### Brief
Reproduce the following data exactly, minus any images.

+++

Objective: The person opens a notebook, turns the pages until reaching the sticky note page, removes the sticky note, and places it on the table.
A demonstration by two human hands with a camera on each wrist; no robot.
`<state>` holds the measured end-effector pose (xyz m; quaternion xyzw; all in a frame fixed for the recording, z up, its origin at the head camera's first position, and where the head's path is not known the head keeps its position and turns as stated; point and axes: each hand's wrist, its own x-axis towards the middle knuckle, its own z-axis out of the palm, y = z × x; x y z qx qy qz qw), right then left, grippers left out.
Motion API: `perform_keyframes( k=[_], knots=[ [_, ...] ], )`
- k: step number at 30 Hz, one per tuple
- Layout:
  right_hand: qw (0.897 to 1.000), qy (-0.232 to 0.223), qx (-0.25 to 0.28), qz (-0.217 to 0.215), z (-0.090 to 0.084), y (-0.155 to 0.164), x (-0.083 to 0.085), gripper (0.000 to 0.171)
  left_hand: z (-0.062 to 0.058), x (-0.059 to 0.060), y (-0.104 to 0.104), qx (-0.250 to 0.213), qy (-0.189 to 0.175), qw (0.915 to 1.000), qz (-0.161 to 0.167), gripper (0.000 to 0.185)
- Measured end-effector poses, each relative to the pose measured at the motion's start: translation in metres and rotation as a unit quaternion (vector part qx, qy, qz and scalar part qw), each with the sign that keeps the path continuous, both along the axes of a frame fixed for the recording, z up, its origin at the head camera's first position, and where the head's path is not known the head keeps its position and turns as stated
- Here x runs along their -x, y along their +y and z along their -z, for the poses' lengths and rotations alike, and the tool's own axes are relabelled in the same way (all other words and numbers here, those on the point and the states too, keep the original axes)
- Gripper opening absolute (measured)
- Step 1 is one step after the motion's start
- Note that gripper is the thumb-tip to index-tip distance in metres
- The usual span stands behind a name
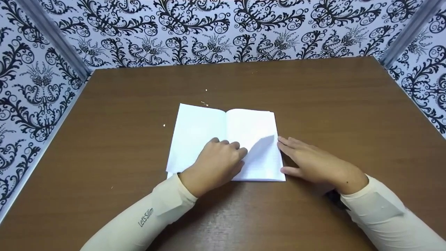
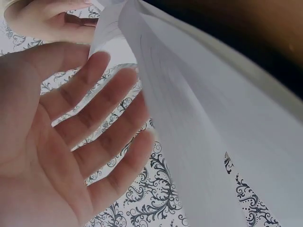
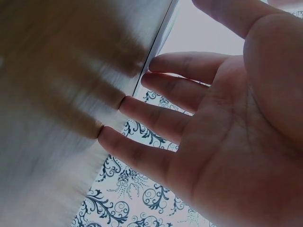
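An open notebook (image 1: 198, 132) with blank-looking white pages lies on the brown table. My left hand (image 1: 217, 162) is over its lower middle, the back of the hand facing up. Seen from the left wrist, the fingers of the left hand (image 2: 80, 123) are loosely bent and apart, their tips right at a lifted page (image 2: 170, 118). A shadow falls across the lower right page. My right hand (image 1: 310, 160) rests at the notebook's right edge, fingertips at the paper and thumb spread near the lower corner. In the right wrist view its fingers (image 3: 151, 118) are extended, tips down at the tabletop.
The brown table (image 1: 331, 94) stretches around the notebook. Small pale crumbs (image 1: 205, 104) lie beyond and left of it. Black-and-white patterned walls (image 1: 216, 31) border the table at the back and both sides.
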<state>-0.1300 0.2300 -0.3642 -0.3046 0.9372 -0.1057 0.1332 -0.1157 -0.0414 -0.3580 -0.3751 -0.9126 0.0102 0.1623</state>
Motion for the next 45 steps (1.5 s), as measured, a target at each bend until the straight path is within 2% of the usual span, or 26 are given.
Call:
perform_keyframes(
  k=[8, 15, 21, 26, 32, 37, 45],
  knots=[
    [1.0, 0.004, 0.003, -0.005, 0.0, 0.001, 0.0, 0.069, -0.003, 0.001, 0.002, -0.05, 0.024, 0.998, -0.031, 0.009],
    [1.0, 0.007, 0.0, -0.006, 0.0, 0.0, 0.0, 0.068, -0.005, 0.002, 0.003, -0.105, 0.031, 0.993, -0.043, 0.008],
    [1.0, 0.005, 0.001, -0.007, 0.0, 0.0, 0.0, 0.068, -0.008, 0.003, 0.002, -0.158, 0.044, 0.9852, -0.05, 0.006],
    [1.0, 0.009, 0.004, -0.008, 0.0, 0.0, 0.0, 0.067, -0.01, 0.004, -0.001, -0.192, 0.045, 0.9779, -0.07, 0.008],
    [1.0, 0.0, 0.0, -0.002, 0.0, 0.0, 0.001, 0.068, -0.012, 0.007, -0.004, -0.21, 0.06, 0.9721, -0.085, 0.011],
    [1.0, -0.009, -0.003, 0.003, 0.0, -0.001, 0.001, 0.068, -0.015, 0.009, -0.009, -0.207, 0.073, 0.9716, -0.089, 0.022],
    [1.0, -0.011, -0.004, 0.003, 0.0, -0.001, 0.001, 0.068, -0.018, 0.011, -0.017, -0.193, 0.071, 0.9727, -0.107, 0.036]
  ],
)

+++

### Written answer
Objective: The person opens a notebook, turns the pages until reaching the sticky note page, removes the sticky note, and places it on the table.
A demonstration by two human hands with a camera on each wrist; no robot.
`<state>` holds the measured end-effector pose (xyz m; quaternion xyzw; all in a frame fixed for the recording, z up, its origin at the head camera's first position, and where the head's path is not known the head keeps its position and turns as stated; point and axes: each hand's wrist, its own x-axis towards the middle knuckle, its own z-axis out of the palm, y = z × x; x y z qx qy qz qw), right then left, grippers left out.
Motion API: `perform_keyframes( k=[_], knots=[ [_, ...] ], )`
- k: step number at 30 Hz, one per tuple
- Layout:
  right_hand: qw (0.897 to 1.000), qy (-0.232 to 0.223), qx (-0.25 to 0.28), qz (-0.217 to 0.215), z (-0.090 to 0.084), y (-0.155 to 0.164), x (-0.083 to 0.085), gripper (0.000 to 0.171)
  left_hand: z (-0.062 to 0.058), x (-0.059 to 0.060), y (-0.104 to 0.104), qx (-0.250 to 0.213), qy (-0.189 to 0.175), qw (0.915 to 1.000), qz (-0.161 to 0.167), gripper (0.000 to 0.185)
- Measured end-effector poses, each relative to the pose measured at the motion's start: translation in metres and rotation as a unit quaternion (vector part qx, qy, qz and scalar part qw), each with the sign that keeps the path continuous, both along the axes of a frame fixed for the recording, z up, its origin at the head camera's first position, and where the head's path is not known the head keeps its position and turns as stated
- Here x runs along their -x, y along their +y and z along their -z, for the poses' lengths and rotations alike, and the tool's own axes are relabelled in the same way (all other words and numbers here, those on the point and the states too, keep the original axes)
- Gripper opening absolute (measured)
- Step 1 is one step after the motion's start
- Note that gripper is the thumb-tip to index-tip distance in metres
- The usual span stands behind a name
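An open notebook (image 1: 198, 132) with blank-looking white pages lies on the brown table. My left hand (image 1: 217, 162) is over its lower middle, the back of the hand facing up. Seen from the left wrist, the fingers of the left hand (image 2: 80, 123) are loosely bent and apart, their tips right at a lifted page (image 2: 170, 118). A shadow falls across the lower right page. My right hand (image 1: 310, 160) rests at the notebook's right edge, fingertips at the paper and thumb spread near the lower corner. In the right wrist view its fingers (image 3: 151, 118) are extended, tips down at the tabletop.
The brown table (image 1: 331, 94) stretches around the notebook. Small pale crumbs (image 1: 205, 104) lie beyond and left of it. Black-and-white patterned walls (image 1: 216, 31) border the table at the back and both sides.
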<state>-0.1300 0.2300 -0.3642 -0.3046 0.9372 -0.1057 0.1332 -0.1157 -0.0414 -0.3580 -0.3751 -0.9126 0.0102 0.1623</state>
Motion for the next 45 steps (1.5 s), as measured, a target at each bend until the straight path is within 2% of the usual span, or 26 are given.
Call:
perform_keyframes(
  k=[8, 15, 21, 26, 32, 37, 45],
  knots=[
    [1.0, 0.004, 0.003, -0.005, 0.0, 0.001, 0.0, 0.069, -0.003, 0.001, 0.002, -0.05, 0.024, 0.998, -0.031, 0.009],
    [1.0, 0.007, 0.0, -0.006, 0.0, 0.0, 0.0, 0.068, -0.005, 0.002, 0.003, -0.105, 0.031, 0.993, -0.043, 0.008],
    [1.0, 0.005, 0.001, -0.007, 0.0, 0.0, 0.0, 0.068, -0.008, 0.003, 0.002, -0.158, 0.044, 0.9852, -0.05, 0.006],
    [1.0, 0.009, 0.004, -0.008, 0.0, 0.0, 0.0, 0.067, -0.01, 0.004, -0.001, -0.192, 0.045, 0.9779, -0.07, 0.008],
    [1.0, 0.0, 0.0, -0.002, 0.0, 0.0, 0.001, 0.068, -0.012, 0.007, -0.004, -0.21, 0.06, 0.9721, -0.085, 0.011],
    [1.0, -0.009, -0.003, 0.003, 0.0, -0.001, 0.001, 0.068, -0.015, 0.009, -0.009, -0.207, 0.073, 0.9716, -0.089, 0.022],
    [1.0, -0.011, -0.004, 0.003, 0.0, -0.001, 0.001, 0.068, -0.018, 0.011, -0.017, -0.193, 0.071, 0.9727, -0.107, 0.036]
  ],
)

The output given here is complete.